Le Rassemblement national (RN) sort des élections municipales du dimanche 22 mars avec un bilan contrasté : des déceptions dans plusieurs grandes villes du Sud, mais un renforcement mesurable de son implantation dans des communes de taille moyenne. Le parti revendique des avancées, tandis que la réalité des urnes montre la persistance d’un « plafond de verre » et la force du « barrage républicain » dans des territoires clés.
Résultats mitigés dans les grandes villes du Sud
Les attentes médiatiques et partisanes étaient élevées pour le RN, qui visait des victoires symboliques dans plusieurs cités du Sud de la France. Le scénario n’a toutefois pas suivi ce calendrier. À Toulon, la députée du Var Laure Lavalette, très visible pendant la campagne, est battue par la candidate divers droite Josée Massi : 53 % contre 47 %, après le retrait du sénateur LR Michel Bonnus au second tour.
À Nîmes, présenté comme un laboratoire possible de « l’union des droites », le candidat d’union de la gauche Vincent Bouget devance Julien Sanchez, eurodéputé et ancien maire de Beaucaire, avec 40,5 % contre 37,9 %.
Marseille offre un autre exemple d’échec relatif : Franck Allisio, candidat RN, obtient 40,4 % des voix face au maire sortant socialiste Benoît Payan, qui totalise 54,3 %. Malgré ces écarts, le président du RN, Jordan Bardella, s’est félicité que le parti devienne « la première force d’opposition » à Marseille.
Des victoires ciblées mais insuffisantes pour renverser la table
Le RN a néanmoins remporté des succès notables ponctuels. Menton voit la députée Alexandra Masson l’emporter avec 47,57 % des suffrages. Des députés RN comme Christophe Barthès à Carcassonne et Aurélien Lopez-Liguori à Agde ont aussi remporté leur commune.
On relève aussi des percées plus éloignées du Sud, par exemple à Liévin ou à La Flèche.
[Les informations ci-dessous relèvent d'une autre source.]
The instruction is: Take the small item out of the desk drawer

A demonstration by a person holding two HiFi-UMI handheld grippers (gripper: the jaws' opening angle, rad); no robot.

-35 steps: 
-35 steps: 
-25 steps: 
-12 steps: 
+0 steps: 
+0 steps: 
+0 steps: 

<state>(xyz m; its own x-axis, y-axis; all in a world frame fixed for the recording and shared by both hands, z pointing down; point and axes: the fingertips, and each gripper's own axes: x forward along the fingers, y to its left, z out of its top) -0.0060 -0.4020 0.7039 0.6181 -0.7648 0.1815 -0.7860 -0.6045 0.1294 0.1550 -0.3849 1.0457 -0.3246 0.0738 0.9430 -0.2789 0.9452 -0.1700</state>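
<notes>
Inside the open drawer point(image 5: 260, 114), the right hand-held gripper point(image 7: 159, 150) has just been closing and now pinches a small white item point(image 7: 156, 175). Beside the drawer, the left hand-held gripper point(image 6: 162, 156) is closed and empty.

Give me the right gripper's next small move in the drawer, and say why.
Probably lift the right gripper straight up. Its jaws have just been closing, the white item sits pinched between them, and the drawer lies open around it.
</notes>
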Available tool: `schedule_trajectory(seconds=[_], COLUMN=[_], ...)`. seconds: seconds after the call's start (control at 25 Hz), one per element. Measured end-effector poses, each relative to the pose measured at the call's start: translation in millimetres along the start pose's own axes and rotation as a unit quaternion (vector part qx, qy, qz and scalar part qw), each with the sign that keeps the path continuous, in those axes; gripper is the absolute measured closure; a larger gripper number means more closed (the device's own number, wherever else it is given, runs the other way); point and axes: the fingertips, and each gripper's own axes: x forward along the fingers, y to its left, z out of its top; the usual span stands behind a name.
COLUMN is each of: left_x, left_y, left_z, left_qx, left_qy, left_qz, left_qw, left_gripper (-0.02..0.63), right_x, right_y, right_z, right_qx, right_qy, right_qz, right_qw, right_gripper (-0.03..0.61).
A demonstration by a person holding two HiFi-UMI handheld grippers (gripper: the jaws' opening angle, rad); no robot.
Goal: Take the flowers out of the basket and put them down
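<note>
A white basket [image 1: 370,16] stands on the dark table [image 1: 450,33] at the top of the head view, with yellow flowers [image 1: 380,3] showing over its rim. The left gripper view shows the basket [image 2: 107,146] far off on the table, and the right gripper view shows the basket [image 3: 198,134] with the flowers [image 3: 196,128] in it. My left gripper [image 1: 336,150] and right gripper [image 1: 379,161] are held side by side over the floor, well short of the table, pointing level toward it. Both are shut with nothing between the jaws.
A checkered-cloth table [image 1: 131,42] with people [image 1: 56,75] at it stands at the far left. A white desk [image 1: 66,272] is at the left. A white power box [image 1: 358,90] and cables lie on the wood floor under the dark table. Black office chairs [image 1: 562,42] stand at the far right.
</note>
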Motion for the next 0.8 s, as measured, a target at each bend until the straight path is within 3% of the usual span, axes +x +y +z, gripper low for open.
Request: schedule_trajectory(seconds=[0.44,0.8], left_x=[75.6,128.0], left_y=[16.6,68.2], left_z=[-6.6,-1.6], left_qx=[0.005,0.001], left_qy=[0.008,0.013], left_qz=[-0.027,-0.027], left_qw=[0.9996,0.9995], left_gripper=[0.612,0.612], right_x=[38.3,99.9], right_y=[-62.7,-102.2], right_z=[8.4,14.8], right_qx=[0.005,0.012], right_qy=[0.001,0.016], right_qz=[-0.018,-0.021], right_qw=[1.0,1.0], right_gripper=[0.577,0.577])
Mais ces gains restent localisés et ne produisent pas, dans l’ensemble, de grandes villes supplémentaires à ajouter au palmarès national du parti. Le RN dénombre en revanche « un grand nombre d’élus municipaux » et souligne une implantation progressive dans des villes moyennes.
Nice : trophée politique et révélateur stratégique
Nice tient une place particulière dans ce bilan. Là, Eric Ciotti, rallié au RN, remporte la ville en recueillant 48,90 % des voix. Christian Estrosi obtient 37,3 % et Juliette Chesnel-Le Roux, candidate de l’union des gauches, 14,8 %. Jordan Bardella a notamment salué Nice comme « une victoire par dizaines » et a adressé « ses félicitations chaleureuses » à Eric Ciotti.
Pour le RN, Nice fonctionne à la fois comme un trophée et comme un cache-misère : une illustration très médiatique d’un succès national, mais qui ne compense pas l’absence de conquêtes similaires dans d’autres métropoles du Sud. La stratégie d’ouverture vers Les Républicains (LR), mise en avant par la direction du RN, n’a pas abouti à une alliance généralisée. Dans de nombreux cas, les listes de droite ont choisi de fusionner entre elles ou de se retirer pour faire obstacle au RN.
Analyse : implantation durable mais plafond électoral
Le discours interne du RN met l’accent sur la patience et la construction locale : gagner des villes, expliquent ses cadres, « prend beaucoup de temps » et justifie la présence de listes pour obtenir des conseillers d’opposition. Le parti revendique aussi des exemples d’« ancrage » qui pourraient servir de modèles régionaux, comme La Flèche, citée explicitement comme « le Hénin-Beaumont de l’Ouest » par un proche du parti.
Dans le même temps, la persistance des blocages au second tour et la mobilisation des électeurs anti-RN montrent que le cordon sanitaire républicain demeure efficace dans nombre de territoires. Le bilan électoral se lit donc en demi-teintes : gains locaux et progression dans des villes moyennes, sans rupture nette du rapport de forces dans les grandes agglomérations où le RN espérait mieux.
Au final, le RN sort renforcé sur certains fronts mais sans la percée nationale annoncée par ses dirigeants. Le parti conserve des leviers d’expansion municipale, mais il reste confronté à des limites structurelles qui ont contenu ses ambitions lors de ces élections municipales.